I used to want to be famous. Being as gifted as I am (note the use of the word 'gifted' - this is not bragging), I have always taken it for granted that I would have no trouble excelling at whatever I choose to dedicate my life to (the tenses in this sentence are giving me a headache!). I practiced giving acceptance speeches, envisioned the thousands of interviews I would grant and the far-from-casual trips to Saks and Neiman-Marcus with an army of bodyguards and credit cards to ensure my safety and happiness. The adulation would be enough.

Then I grew up a little and decided I wanted to be famous and change the world as well, because hey, it's only right to give back. You know, like Angelina and Madonna and Alek. That sort of thing. UN ambassadorship and feeding starving children. Maybe even a Heal The World-esque detour along the way. Who says I can't dabble into inspirational pop while I'm at it? I would be famous, but, you know, Bono-famous. Show me the money and the free pass to heaven, thank you.

Now, things are different. I don't know what I want to be anymore, but it's not due to a lack of direction. I'm looking at the things that used to define success for me: renown, accumulated personal wealth, influence, leisurely luxury, and I'm questioning their validity. Do I really want the sum of my life to be fame and fortune? What kind of lessons would I be inadvertently teaching my child if I spent my life in the pursuit of capitalist goals, striving to be one step ahead of everyone else in the name of ambition? Is the belief that competition is necessary for personal success valid? Do I need to be a superlative of somebody else's achievements to have a meaningful life? What defines a meaningful life?

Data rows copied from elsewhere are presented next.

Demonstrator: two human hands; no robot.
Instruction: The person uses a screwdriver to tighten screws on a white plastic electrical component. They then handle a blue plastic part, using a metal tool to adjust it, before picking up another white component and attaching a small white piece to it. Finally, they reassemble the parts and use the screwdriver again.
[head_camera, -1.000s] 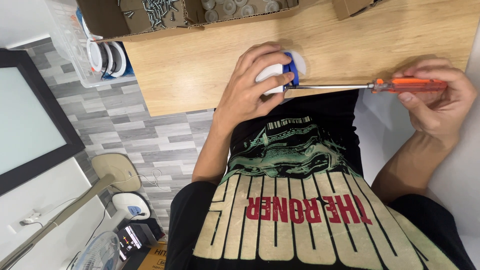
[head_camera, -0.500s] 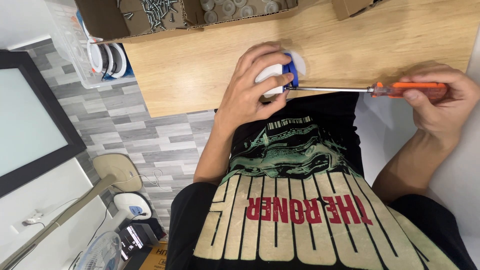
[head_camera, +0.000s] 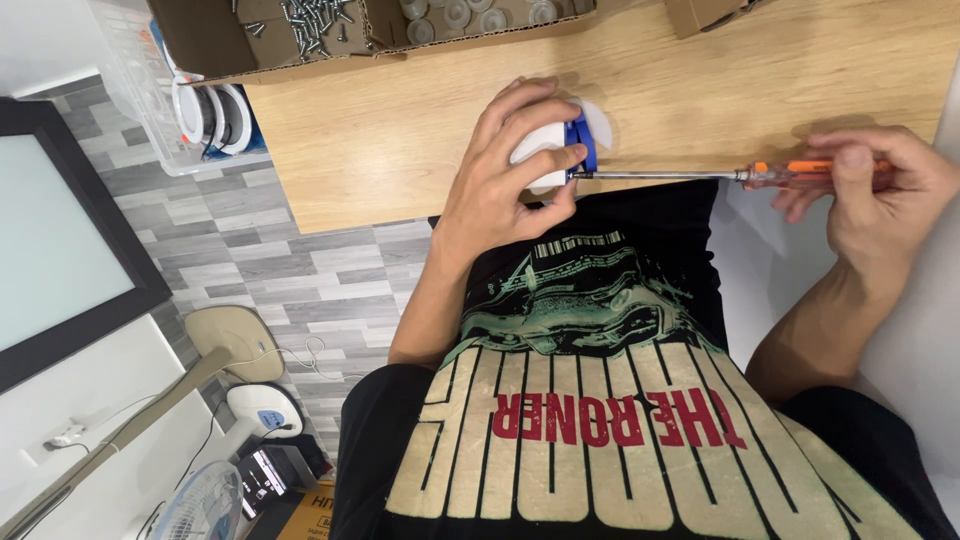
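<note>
My left hand clamps the white and blue part at the near edge of the tabletop, fingers curled tight over it. At 3 o'clock from it, my right hand has its fingers closed on the orange-handled screwdriver, tip touching the blue piece. Farther off, at 11 o'clock, sits a cardboard box of screws.

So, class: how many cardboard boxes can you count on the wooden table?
2. One large open cardboard box sits along the table's far edge, holding loose screws and round grey discs. A smaller box lies further right, cut off by the frame; more may lie beyond view.
</note>
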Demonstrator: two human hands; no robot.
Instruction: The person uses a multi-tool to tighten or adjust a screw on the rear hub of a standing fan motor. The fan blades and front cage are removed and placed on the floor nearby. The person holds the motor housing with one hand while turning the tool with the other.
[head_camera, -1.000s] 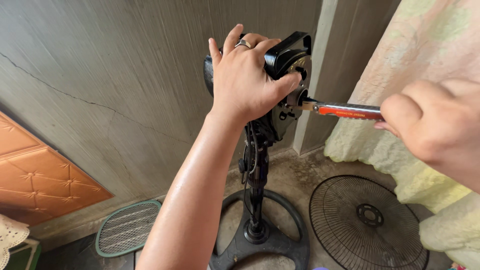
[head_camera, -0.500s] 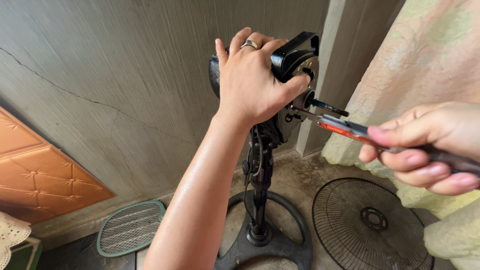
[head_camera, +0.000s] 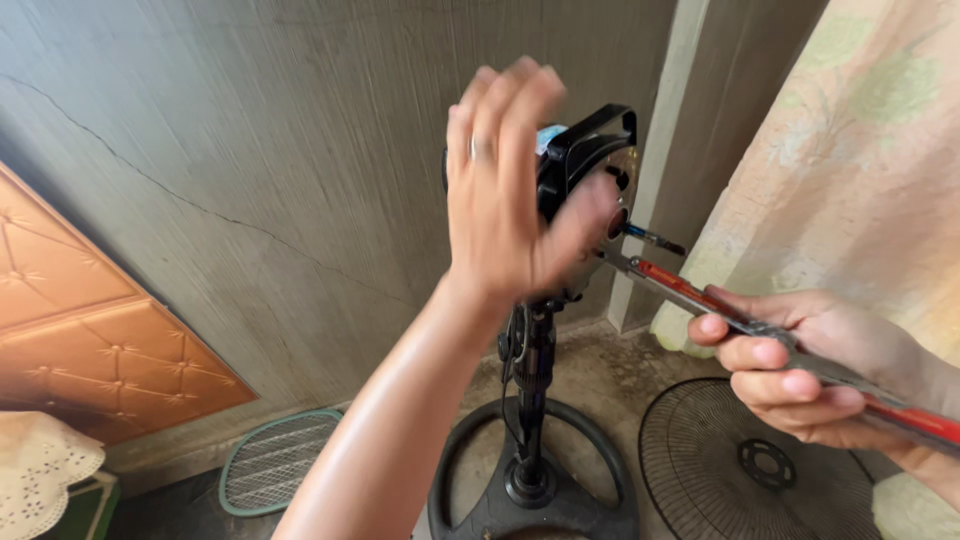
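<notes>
Here, far left: a cream lace cloth (head_camera: 40, 462) on a green box, contents hidden. Above it an orange quilted panel (head_camera: 95, 345) leans on the grey cracked wall (head_camera: 250, 150). A teal-rimmed mesh racket (head_camera: 280, 460) lies on the floor.

Centre — the black fan motor housing (head_camera: 590, 150) sits atop its black pole (head_camera: 530, 390), which rises from a round black base (head_camera: 535, 500). Blades and guards are off the housing and the bare shaft (head_camera: 655, 238) sticks out to the right, so stripping appears well along; the motor casing itself looks still closed. The left hand (head_camera: 510, 190), blurred, covers the housing's rear; its fingers (head_camera: 500, 95) are spread and look lifted, so grip cannot be confirmed.

Right: the right hand (head_camera: 810, 365) pinches a long red-handled metal tool (head_camera: 740, 320) between thumb and curled fingers, tip touching the housing's front face. A round black wire fan guard (head_camera: 760, 465) lies on the floor below; a pale floral curtain (head_camera: 860, 170) hangs behind.
</notes>
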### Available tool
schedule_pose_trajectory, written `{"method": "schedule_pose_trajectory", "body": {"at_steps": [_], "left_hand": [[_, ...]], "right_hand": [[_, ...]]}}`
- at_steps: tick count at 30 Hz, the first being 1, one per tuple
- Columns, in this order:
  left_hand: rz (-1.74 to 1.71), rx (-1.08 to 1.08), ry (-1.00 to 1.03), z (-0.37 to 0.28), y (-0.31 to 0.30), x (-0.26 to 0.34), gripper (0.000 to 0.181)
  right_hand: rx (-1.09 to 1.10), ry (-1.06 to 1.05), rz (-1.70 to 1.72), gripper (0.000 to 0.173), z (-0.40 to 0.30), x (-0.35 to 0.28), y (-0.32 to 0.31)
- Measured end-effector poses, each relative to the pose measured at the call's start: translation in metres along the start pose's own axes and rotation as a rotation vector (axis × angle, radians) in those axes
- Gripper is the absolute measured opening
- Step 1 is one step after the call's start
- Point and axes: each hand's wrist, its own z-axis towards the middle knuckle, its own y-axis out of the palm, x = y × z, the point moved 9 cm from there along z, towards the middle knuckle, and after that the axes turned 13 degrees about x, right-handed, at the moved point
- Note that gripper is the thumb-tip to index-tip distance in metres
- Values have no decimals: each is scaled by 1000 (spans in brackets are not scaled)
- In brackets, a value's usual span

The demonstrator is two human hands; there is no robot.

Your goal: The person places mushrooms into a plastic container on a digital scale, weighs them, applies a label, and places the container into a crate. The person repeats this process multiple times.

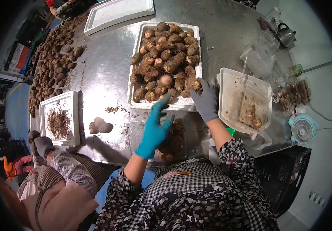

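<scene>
My left hand (156, 127), in a teal glove, is over the near rim of a white foam tray (180, 106), its fingers apart and holding nothing. Just beyond its fingertips, a pale round taro corm (166, 80) looks blurred. My right hand (206, 99), in a grey glove, is at the tray's near right corner. Its thumb and fingers lie around the end of a brown taro corm (193, 83); whether they grip it I cannot tell. Many hairy taro corms (174, 62) fill the tray. Below my left forearm, partly hidden, is a clear plastic container (173, 144) with more corms.
To the right, a white plastic tub (245, 115) holds a clear container and several corms. Beyond are a kettle (286, 35) and a blue fan (303, 128). Loose corms (52, 69) are heaped at left. A co-worker's gloved hand (44, 145) is beside a debris-strewn foam lid (75, 121).
</scene>
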Motion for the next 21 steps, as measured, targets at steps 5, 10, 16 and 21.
{"method": "schedule_pose_trajectory", "body": {"at_steps": [5,10,16,21], "left_hand": [[-273,-207,-128,43,40,-3,64],[-553,-361,-396,27,65,-9,68],[-424,-185,-312,15,57,-5,62],[-234,-57,-52,10,46,-2,59]], "right_hand": [[-129,81,401,45,-18,-40,-39],[-178,179,526,41,-29,-36,-61],[-108,121,442,36,-37,-37,-75],[-110,103,346,30,-37,-49,-89]]}}
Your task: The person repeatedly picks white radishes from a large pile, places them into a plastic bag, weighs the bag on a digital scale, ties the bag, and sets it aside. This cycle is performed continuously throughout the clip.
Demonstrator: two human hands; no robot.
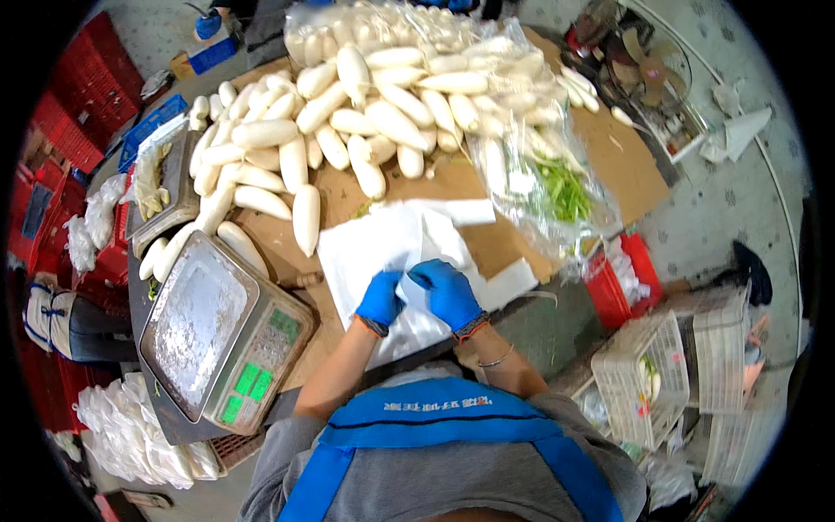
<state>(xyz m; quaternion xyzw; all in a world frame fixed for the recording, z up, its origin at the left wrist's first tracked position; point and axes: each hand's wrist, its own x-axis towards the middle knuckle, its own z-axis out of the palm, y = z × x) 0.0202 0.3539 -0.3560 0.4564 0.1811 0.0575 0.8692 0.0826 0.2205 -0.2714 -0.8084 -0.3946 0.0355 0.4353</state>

The thing about life is, once you start asking, the answers will find you. And I'm starting to see, vaguely still, but there's definitely something there, what a meaningful life might mean. Less of a focus on things, more of a focus on people. Less conformity, more authenticity. Less self-reliance, more faith. The universe, God, life, is revealing itself to me. And as long as I remain open, I'm sure the answers will keep coming.

What is your aspiration in life?

Sunday, 16 February 2014

Movie Night and New Sight

I've just spent six hours watching movies and doing my hair (mostly watching movies), and I was reminded of something I saw on tumblr: once you wake up to all the injustice, discrimination and general systemic assholery in the world, nothing looks the same anymore. It is a complete loss of innocence. I have to agree, because movie/detangling night went from being just a night of mindless entertainment to 'aw, come on, wtf!' Way to go, Feminism. 

Anyway. Just thought I'd share what my my post-feminist eyes saw.

Riddick: There are three female roles in the whole movie. One is a bed warmer writhing for Riddick's visual pleasure, the next is a hostage who is apparently repeatedly raped and then used for target practice, and the last one is a lesbian who is kind of tough but doesn't have any real dialogue outside of Riddick's and Santana's sexual harassment/come-ons. And at the end she sits on Riddick and talking to him 'sweet-like', apparently becomes quite straight.

The Usual Suspect: When I started thinking about this post, it took me about two minutes of serious brainwork to remember whether or not there were any female characters in this movie. I eventually had a *lightbulb!*: Edie! She was female! She had lines! She even appeared more than once! It's just...her character is so thoroughly forgettable, despite an apparent plot point being the need to eliminate her, that I completely, well, forgot about her. 

Monsters University: The final movie, and the one who redeemed(ish) Hollywood in my eyes tonight. Lots of femme monsters all over the place - the goth announcer with the deadpan voice and leaf hair was my favorite. But Hardscrabble, ah Hardscrabble! Thank you, Pixar, for not being misogynistic/woman-dismissing animators. Disney could learn a thing or two (ahem, Snow White/Sleeping Beauty!)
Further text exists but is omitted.